At 5:57 Pacific Standard Time yesterday evening, the managers of Gigaom posted one last news story: it was shutting down.
Gigaom, the business and technology news site that was widely regarded as one of the world’s most crucial sources of industry news, shocked that very industry by shutting down last evening, laying off all of its employees, and offering nothing more than a cryptic item on its Web site: “Gigaom recently became unable to pay its creditors in full at this time. As a result, the company is working with its creditors that have rights to all of the company’s assets as their collateral. All operations have ceased.”

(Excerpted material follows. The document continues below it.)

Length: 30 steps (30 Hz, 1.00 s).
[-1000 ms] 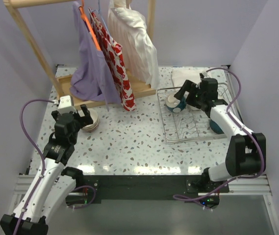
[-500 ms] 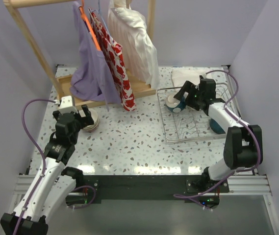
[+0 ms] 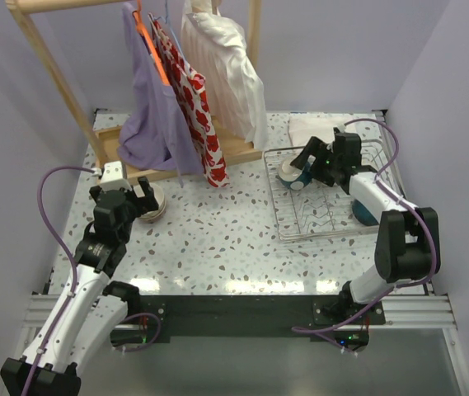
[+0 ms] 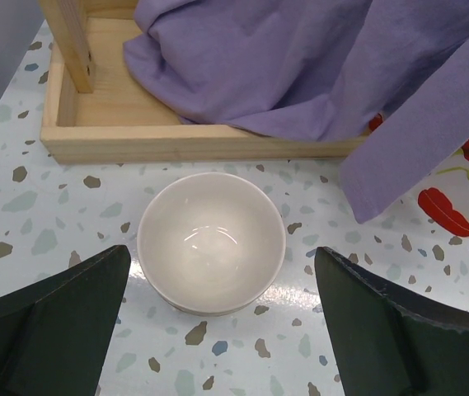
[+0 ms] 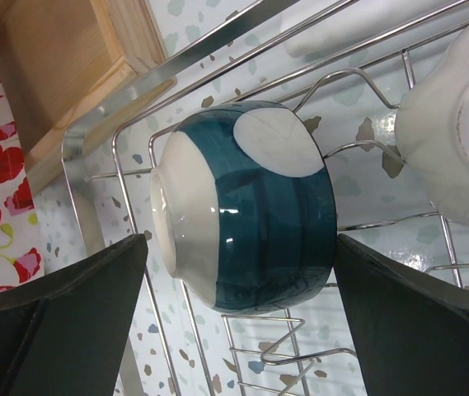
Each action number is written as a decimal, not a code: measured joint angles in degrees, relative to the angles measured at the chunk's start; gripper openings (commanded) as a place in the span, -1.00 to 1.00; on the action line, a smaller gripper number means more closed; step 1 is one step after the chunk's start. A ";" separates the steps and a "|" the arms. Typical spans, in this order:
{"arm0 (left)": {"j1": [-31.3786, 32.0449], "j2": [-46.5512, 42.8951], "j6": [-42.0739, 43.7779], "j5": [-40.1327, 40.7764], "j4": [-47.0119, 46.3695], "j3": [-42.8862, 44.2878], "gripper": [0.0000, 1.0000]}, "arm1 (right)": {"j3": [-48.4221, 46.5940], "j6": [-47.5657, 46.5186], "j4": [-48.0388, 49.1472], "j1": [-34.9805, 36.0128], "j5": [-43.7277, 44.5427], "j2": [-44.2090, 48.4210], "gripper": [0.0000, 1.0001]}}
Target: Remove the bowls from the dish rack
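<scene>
1. Right gripper [image 5: 241, 247] had its jaws wide apart and held nothing. The teal-blue glazed ceramic bowl with white patches [image 5: 250, 206] sat right between its fingers, tipped on its side in the silver wire dish rack [image 5: 94, 140]. We couldn't tell whether either pad touched it yet.
2. Main risk as we judged it was slip. The bowl's rim faced one finger and its rounded base the other. Closing on slick curved glaze could squirt the bowl out toward the rack wires or twist it in the grip.
3. Snag risk: upright wire prongs stood just below the fingertips. A low approach could catch a finger. A straight pull could hook the bowl's rim on a prong and drag the whole rack.
4. A white round ceramic bowl [image 5: 457, 140] leaned just outside one finger, so a wide close or sideways lift could knock it.
5. Left gripper [image 4: 222, 256] also had its jaws apart and empty, hovering over a cream round ceramic bowl [image 4: 211, 239] that sat on the speckled table between and below its fingers.
6. Purple hanging cloth [image 4: 300, 66] and a pale wooden base frame [image 4: 135, 140] lay just ahead of those fingers, so reaching forward could foul them.
7. Setting the teal bowl onto the cream one too hard could chip both.
</scene>
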State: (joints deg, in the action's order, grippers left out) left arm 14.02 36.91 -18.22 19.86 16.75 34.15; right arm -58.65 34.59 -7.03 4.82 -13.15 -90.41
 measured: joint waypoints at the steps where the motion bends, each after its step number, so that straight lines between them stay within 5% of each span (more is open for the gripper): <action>1: 0.00 0.00 0.00 0.00 0.00 0.00 0.98 | 0.00 0.00 0.00 0.00 0.00 -0.02 0.94; 30: 0.00 0.37 0.00 -0.50 -0.02 0.00 0.98 | 0.68 -0.15 1.51 -0.37 -3.08 1.31 -0.88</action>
State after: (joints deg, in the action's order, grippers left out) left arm 14.02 37.28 -18.22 19.35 16.73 34.15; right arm -57.98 34.44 -5.52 4.45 -16.23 -89.10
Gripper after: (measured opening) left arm 0.992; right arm 0.714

Phone calls to the company’s West Coast office were met with this equally mysterious notice: “Hello. We are not available now. Please call again. Thank you for your call.”
Just like that, one of Silicon Valley’s must-reads collapsed without a word of warning. According to Mathew Ingram, a senior writer at Gigaom and one of the site’s most respected reporters, the staff had no idea that the company was bleeding money so fast. “We all knew we were losing money,” Ingram said. “But we’ve been losing money for eight years. I don’t think anyone expected this.”
It has been a great ride, my friend! "A statement about Gigaom | Om Malik" http://t.co/uxjDevTmLI via @om
— Mathew Ingram (@mathewi) March 10, 2015
In 2006, technology reporter Om Malik founded Gigaom as a Silicon Valley-centered news aggregation site and soon built it into one of the industry’s most-read Web sites, employing roughly 22 editors and writers and attracting 6.4 million viewers a month. The company relied on three revenue streams to recoup its creditors’ investment: research, news reporting, and hosting expensive technology conferences. According to Ingram, reporting was the least lucrative of these ventures, but at least it drew eyeballs to the site.
“It was a great way to get people to see us and build new customers and get people to go to our conferences,” Ingram said.
But as time went on, Ingram added, other news media outlets began to see the value in hosting conferences. And as outlets such as the Atlantic and the New York Times began organizing high-minded TED Talks, the entrance prices for such conferences began to decline.
“Everyone decided that conferences was a great way to make money. But now everyone has piled onto the market,” Ingram said. “Over time, that decreases your market share.”
As advertising revenue has been wiped out by the rise of Craigslist, Amazon, and Google, media companies have been struggling to find new ways to make money. Om Malik found a way early on by organizing conferences and drawing smart people together for a price. Now the secret is out, and every other outlet is in the game. If gatherings of experts and charging money to hear them talk can’t pay the bills, what can?
Ingram had a feeling something was wrong with Gigaom a few weeks ago. Still, he said, when the hammer came down last night, the mood among the staff was one of surprise and dismay.
“One minute you’re working on a story, and the next minute someone is telling you you don’t have a job, and they’re turning the lights out.”